Find "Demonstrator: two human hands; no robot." in the data, then restate the line it sits in and every later line word for word, ending with the last line.

Dataset section:
======
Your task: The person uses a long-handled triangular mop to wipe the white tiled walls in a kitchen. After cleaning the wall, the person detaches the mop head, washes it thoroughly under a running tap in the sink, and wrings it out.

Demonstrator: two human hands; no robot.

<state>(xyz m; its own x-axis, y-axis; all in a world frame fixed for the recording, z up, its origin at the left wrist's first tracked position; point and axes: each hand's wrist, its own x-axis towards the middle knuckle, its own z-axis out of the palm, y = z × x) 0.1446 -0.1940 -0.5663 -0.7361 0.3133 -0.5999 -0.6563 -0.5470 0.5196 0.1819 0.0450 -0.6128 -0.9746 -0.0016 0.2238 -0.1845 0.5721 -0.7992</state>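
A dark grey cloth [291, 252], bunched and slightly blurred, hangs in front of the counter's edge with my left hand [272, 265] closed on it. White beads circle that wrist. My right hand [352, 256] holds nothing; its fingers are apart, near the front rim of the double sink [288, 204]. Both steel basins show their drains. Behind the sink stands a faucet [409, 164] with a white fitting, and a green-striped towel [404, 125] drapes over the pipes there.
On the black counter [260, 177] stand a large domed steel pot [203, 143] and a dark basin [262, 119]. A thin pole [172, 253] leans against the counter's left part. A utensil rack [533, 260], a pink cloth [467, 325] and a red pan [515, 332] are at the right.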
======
Exercise solution:
Demonstrator: two human hands; no robot.

<state>(xyz m; its own x-axis, y-axis; all in a world frame fixed for the recording, z up, its origin at the left wrist's first tracked position; point and axes: each hand's wrist, its own x-axis towards the middle knuckle, its own z-axis out of the palm, y = z × x) 0.1446 -0.1940 -0.5663 -0.7361 0.3133 -0.5999 -0.6563 -0.5470 0.5196 0.1819 0.0450 -0.6128 -0.9746 -0.0016 0.2238 -0.1845 0.5721 -0.7992</state>
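A dark grey cloth [291, 252], bunched and slightly blurred, hangs in front of the counter's edge with my left hand [272, 265] closed on it. White beads circle that wrist. My right hand [352, 256] holds nothing; its fingers are apart, near the front rim of the double sink [288, 204]. Both steel basins show their drains. Behind the sink stands a faucet [409, 164] with a white fitting, and a green-striped towel [404, 125] drapes over the pipes there.
On the black counter [260, 177] stand a large domed steel pot [203, 143] and a dark basin [262, 119]. A thin pole [172, 253] leans against the counter's left part. A utensil rack [533, 260], a pink cloth [467, 325] and a red pan [515, 332] are at the right.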

For this exercise, the work is now complete.